_Task objective_. The lines in the listing below are to be given again exactly, starting at the line holding "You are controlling" and ending at the line holding "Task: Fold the". Do not include pictures.

[[ Information shown, beginning ]]

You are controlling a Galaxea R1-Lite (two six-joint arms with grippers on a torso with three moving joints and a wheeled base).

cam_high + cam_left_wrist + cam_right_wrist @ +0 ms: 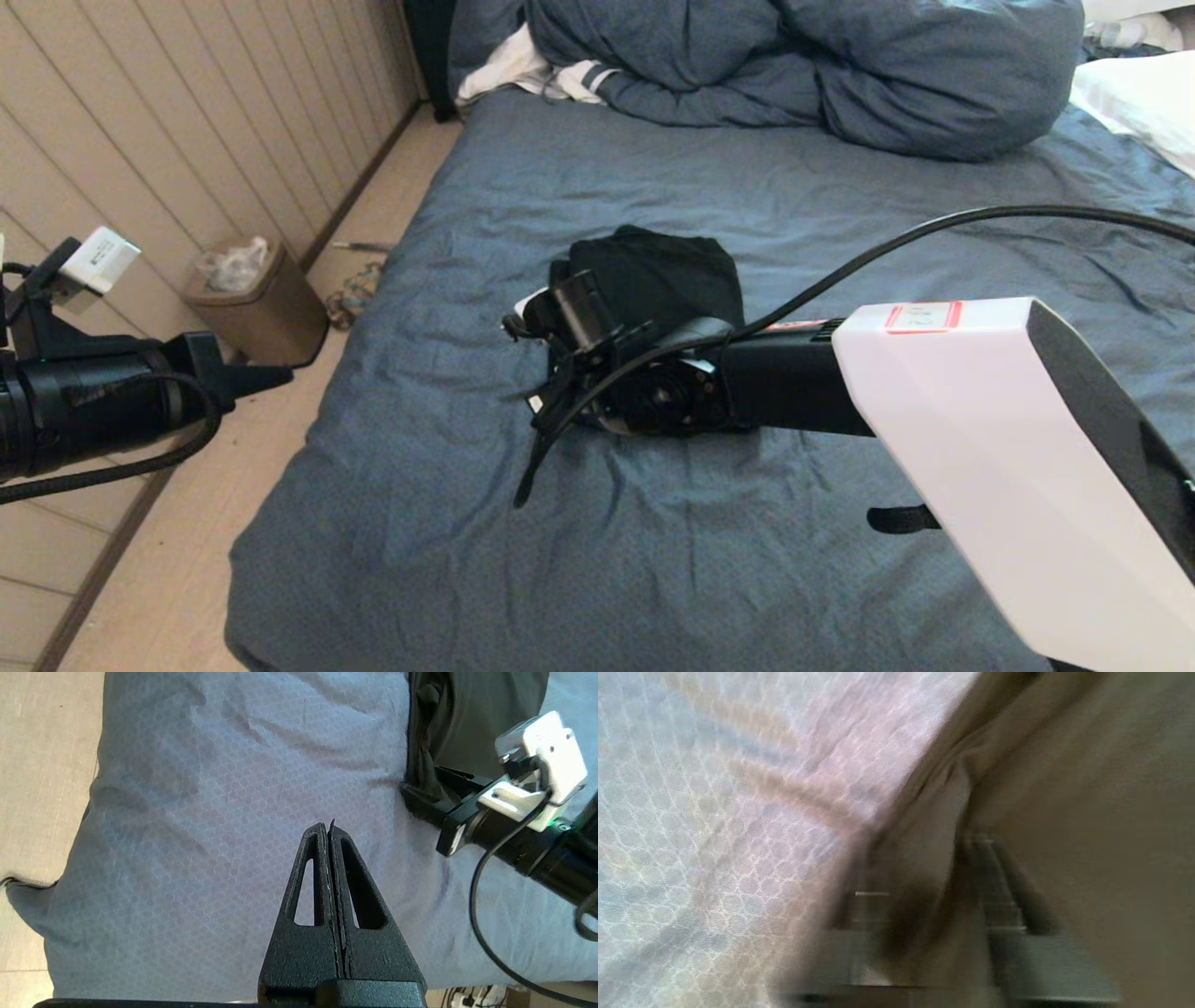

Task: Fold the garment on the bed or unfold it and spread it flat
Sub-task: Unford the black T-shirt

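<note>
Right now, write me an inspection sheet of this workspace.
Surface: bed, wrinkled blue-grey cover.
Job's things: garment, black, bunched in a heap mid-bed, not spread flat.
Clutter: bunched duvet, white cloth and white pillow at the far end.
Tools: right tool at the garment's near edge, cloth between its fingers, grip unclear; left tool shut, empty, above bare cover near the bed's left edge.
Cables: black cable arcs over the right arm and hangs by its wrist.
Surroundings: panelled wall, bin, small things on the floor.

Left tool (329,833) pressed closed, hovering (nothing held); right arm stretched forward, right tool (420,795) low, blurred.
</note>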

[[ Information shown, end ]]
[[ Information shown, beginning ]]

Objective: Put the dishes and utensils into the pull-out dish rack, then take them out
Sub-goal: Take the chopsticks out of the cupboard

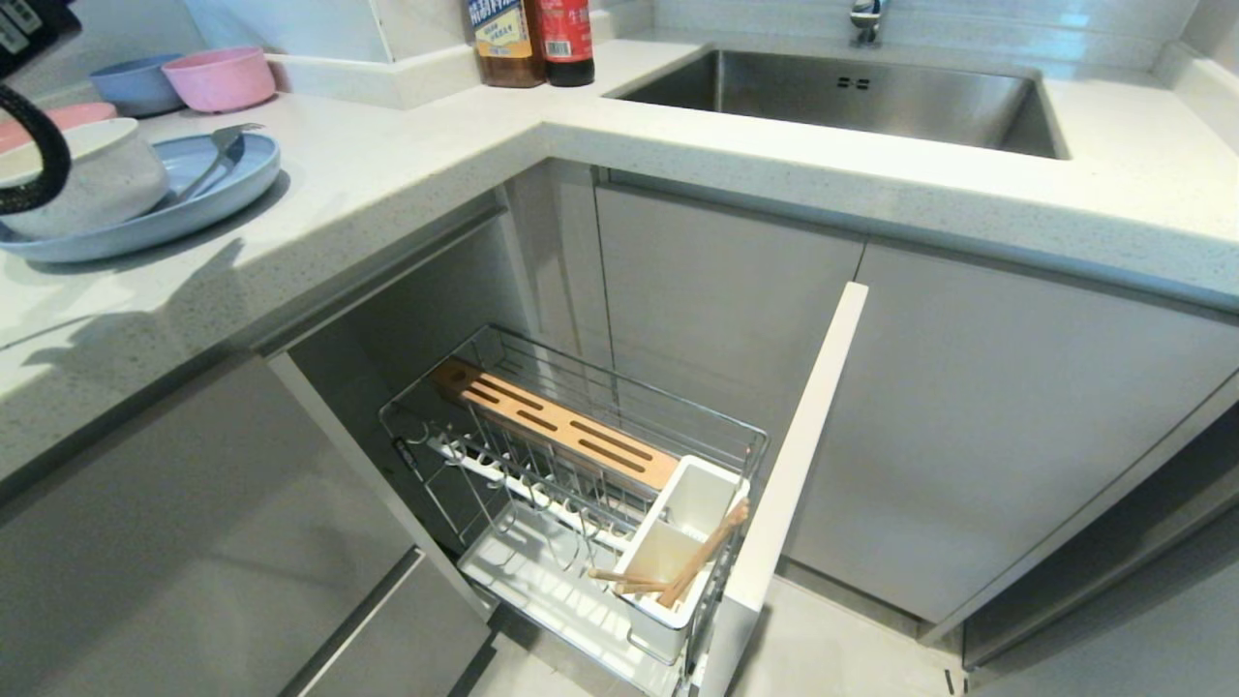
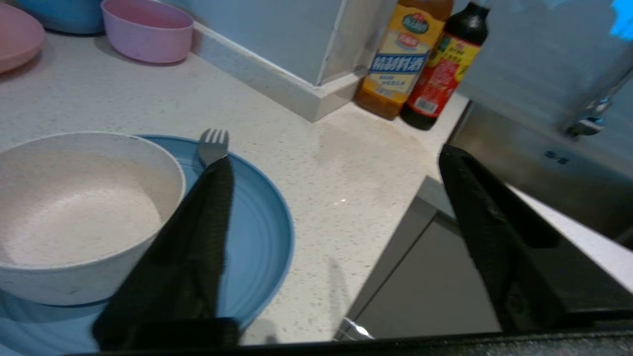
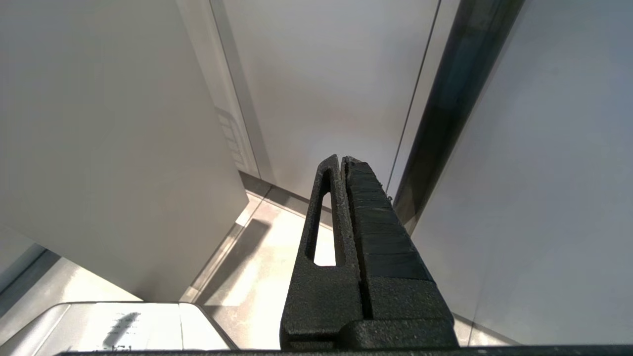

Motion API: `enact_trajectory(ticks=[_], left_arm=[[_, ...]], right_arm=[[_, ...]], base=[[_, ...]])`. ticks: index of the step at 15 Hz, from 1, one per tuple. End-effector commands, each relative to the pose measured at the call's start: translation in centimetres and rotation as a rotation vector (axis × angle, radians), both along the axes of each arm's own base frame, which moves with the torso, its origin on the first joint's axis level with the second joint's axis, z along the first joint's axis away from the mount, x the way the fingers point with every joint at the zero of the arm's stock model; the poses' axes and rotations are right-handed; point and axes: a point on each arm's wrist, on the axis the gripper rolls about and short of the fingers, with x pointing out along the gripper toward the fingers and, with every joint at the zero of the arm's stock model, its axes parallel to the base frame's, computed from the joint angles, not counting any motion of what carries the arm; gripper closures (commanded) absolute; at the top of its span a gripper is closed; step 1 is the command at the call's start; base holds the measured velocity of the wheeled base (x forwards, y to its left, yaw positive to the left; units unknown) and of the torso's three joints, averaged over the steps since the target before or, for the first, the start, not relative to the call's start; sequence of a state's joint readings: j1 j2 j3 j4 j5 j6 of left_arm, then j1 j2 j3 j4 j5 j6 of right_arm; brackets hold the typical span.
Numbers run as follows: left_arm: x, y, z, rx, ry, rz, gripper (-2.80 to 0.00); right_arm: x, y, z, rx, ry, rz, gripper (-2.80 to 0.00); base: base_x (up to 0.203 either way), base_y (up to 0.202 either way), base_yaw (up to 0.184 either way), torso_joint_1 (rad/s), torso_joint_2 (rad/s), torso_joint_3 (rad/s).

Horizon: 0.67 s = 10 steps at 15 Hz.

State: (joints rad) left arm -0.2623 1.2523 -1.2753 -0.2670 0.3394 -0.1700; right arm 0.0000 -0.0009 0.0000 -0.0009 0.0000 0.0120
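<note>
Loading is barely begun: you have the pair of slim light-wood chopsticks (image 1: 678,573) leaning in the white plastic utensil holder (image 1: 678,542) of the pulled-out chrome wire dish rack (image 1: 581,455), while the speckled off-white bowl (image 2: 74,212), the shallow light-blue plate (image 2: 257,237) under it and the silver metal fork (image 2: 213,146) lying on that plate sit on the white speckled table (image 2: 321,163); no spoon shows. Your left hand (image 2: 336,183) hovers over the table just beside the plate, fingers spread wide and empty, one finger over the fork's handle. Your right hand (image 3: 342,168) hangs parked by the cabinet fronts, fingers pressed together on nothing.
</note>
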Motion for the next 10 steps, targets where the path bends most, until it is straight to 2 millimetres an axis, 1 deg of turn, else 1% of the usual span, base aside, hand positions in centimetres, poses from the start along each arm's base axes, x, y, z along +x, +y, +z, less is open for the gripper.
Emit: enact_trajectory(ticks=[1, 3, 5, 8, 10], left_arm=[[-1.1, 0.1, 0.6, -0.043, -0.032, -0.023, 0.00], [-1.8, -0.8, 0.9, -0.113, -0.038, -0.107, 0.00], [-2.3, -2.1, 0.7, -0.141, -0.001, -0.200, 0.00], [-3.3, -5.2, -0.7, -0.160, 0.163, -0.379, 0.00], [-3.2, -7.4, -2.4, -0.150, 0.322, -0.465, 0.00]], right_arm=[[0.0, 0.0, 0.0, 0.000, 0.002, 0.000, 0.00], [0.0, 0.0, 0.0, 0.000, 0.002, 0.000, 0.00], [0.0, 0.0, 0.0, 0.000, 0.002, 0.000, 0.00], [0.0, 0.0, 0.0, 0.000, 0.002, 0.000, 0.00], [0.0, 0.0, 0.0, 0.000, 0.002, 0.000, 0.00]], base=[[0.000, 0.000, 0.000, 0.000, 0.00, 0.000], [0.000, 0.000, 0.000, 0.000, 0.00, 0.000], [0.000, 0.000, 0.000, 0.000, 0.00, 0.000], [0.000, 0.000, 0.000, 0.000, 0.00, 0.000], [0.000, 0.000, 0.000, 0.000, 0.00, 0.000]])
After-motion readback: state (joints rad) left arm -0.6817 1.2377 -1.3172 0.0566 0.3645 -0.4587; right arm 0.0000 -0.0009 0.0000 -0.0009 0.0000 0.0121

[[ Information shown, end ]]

_Response box_.
You are controlling a Galaxea R1-Lite (two six-joint arms with grippers on a torso with three moving joints and a wheeled base).

cam_high + cam_left_wrist + cam_right_wrist @ +0 ms: 

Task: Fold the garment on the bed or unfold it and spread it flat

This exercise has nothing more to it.